Para além dos factores relacionados com o estilo de vida, a alteração do metabolismo do stress (por exemplo, aumento dos níveis de cortisol) com efeitos negativos no metabolismo da insulina (resistência à insulina) é outro possível patomecanismo. A hipótese de uma desregulação do eixo hipotálamo-hipófise-adrenal como factor central na diabetes e na depressão comórbida foi confirmada de acordo com uma análise secundária publicada em 2017 [16]. Outros possíveis factores de influência incluem os efeitos secundários dos medicamentos antidiabéticos [17].
Rastreio e terapia: recomendações com base em orientações
Independentemente das causas, os especialistas recomendam o rastreio dos sintomas depressivos nas pessoas com diabetes e, se necessário, o seu tratamento (caixa).

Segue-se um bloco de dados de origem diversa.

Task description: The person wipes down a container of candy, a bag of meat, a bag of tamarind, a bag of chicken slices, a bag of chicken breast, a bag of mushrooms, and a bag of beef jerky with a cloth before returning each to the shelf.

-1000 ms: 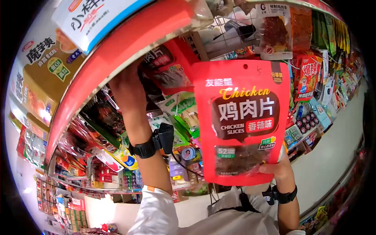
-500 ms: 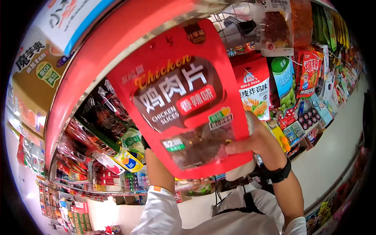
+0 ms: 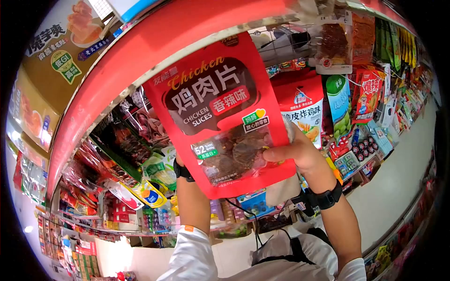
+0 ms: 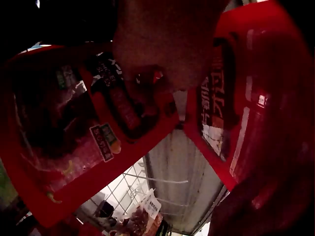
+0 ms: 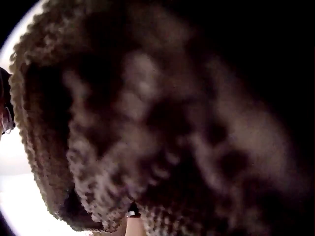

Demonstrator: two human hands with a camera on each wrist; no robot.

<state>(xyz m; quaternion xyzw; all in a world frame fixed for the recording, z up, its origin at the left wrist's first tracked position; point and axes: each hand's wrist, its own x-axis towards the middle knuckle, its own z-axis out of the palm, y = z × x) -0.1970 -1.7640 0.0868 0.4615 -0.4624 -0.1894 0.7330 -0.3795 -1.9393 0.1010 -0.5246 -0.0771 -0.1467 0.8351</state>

As directrizes S3 da Sociedade Alemã de Psiquiatria e Psicoterapia, Psicossomática e Neurologia (DGPPN) recomendam a mesma abordagem ao tratamento psicofarmacológico que para os pacientes não diabéticos com depressão [7]. De acordo com uma Cochrane Review de Baumeister et al. as intervenções psicoterapêuticas levaram a uma redução na sintomatologia depressiva e tanto a psicoterapia como os medicamentos antidepressivos resultaram numa taxa de remissão significativamente mais elevada do que a terapia/cuidados básicos normais [20].
Em termos de farmacoterapia, os inibidores selectivos de recaptação de serotonina (SSRIs) são considerados a classe de fármacos de eleição [7]. Em contraste com os antidepressivos tricíclicos, que frequentemente levam ao aumento de peso, os SSRIs facilitam a redução de peso e promovem assim a melhoria do metabolismo glicémico [7]. No entanto, são também apontados riscos potenciais de efeitos de interacção desfavoráveis, que devem ser considerados no contexto da polifarmácia e no que diz respeito aos factores cardiovasculares [7].
Opções de tratamento baseadas em provas
Uma análise secundária de Markowitz fornece provas da eficácia da psicoterapia, com efeitos positivos da terapia cognitiva comportamental sobre os sintomas depressivos comorbidos em particular [21]. É uma forma de terapia orientada para objectivos que se destina a contribuir para a redução dos sintomas através da alteração dos padrões de pensamento e comportamento, bem como das reacções emocionais [22]. Há estudos sobre depressão em que a taxa de recidivas após a terapia cognitiva comportamental foi mais baixa do que após a farmacoterapia antidepressiva [23]. Entre os factores eficazes está uma possível melhoria do humor, por um lado, e um aumento da sensibilidade insulínica a nível celular, por outro.
Uma abordagem inovadora ao tratamento da depressão comorbida é uma terapia cognitiva-comportamental baseada em linha. Segundo um estudo-piloto publicado em 2017, este é um método eficaz, de baixo limiar e de baixo custo [24]. O programa online incluiu 6 sessões de terapia cognitiva-comportamental durante um período de 10 semanas e foi superior numa comparação com a terapia padrão no parâmetro de resultado carga relacionada com a diabetes (PAID) e provou ser igual em termos do objectivo HbA1c [24].
Os métodos não medicamentosos e farmacológicos também podem ser utilizados em combinação. Está demonstrado que o exercício (por exemplo, caminhada) tem efeitos de alívio da depressão [25]. Que uma combinação de terapia cognitiva comportamental e exercício tem efeitos positivos sobre os parâmetros de resultados relacionados com a depressão e a diabetes foi provado num estudo de um único braço (n=50) por de Groot et al [26]. O programa incluiu dez sessões de terapia cognitiva comportamental manual, bem como 12 sessões aeróbicas semanais consecutivas e seis outras sessões de actividade física com uma actividade aeróbica média de 193 minutos por semana (intervalo: 76-478 minutos) [26]. Foram feitas medições de seguimento três meses após a linha de base, e foi possível demonstrar uma taxa de remissão de 63% (p<0,001) no que diz respeito aos sintomas depressivos.